__Data extract__:
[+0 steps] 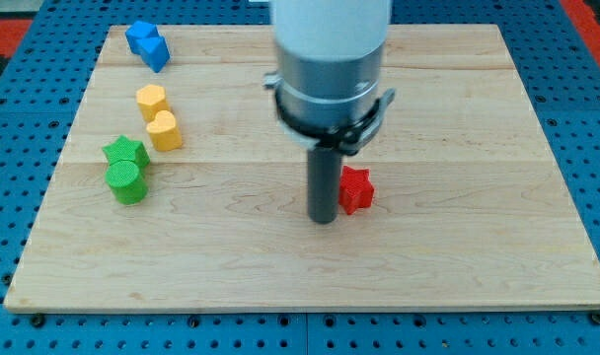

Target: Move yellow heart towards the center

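Your rod has no jaws to spread or press; it ends in my tip, resting on the pale wooden board near the middle, with the red star-shaped block touching or just beside it at 2 o'clock.

Two yellow blocks sit at 9 to 10 o'clock from the board's centre, near the view's left edge. The lower yellow block looks like the yellow heart, lobes upward, though the shape is small and you should confirm it. The upper yellow block, at 11 o'clock from it, reads as a faceted cylinder. They are touching or nearly so.

Handling, as a judgement: the heart looks like a small, rigid, light block, not fragile. It should slide readily on smooth wood and may spin if pushed off-centre. You cannot take hold of it; set my tip against its far flank, at its 9 o'clock side, and push toward 3 o'clock. The curved side offers a poor contact, so expect some slip.

Neighbours: a green star-shaped block and a green cylinder block lie at 7 o'clock from the heart, just beside it. Two blue blocks, shapes unclear, sit at 12 o'clock near the board's top-left corner.

Surface: flat planked wood, matte grain, no lip visible. The board rests on a blue perforated panel. A red strip shows at the view's top-right corner.
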Robot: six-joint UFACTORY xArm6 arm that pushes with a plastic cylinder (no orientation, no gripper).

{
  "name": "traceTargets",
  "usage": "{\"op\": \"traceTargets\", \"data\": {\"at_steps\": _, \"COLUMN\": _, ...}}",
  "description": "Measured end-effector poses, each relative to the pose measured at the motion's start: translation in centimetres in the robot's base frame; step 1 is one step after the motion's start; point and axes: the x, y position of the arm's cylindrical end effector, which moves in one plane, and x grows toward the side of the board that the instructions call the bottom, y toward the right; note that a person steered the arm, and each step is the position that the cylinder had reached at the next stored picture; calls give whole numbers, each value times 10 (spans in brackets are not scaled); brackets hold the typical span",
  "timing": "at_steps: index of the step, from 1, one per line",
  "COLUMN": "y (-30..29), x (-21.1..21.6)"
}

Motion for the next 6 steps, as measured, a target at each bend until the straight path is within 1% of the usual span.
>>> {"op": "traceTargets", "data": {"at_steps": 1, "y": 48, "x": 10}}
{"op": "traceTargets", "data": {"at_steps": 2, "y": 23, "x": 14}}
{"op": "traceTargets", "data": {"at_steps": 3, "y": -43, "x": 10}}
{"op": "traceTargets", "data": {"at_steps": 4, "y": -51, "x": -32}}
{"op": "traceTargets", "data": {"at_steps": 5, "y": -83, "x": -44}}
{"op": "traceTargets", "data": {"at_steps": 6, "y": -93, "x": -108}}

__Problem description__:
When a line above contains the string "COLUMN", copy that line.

__Solution to this problem__:
  "usage": "{\"op\": \"traceTargets\", \"data\": {\"at_steps\": _, \"COLUMN\": _, ...}}",
  "COLUMN": "y (-30..29), x (-21.1..21.6)"

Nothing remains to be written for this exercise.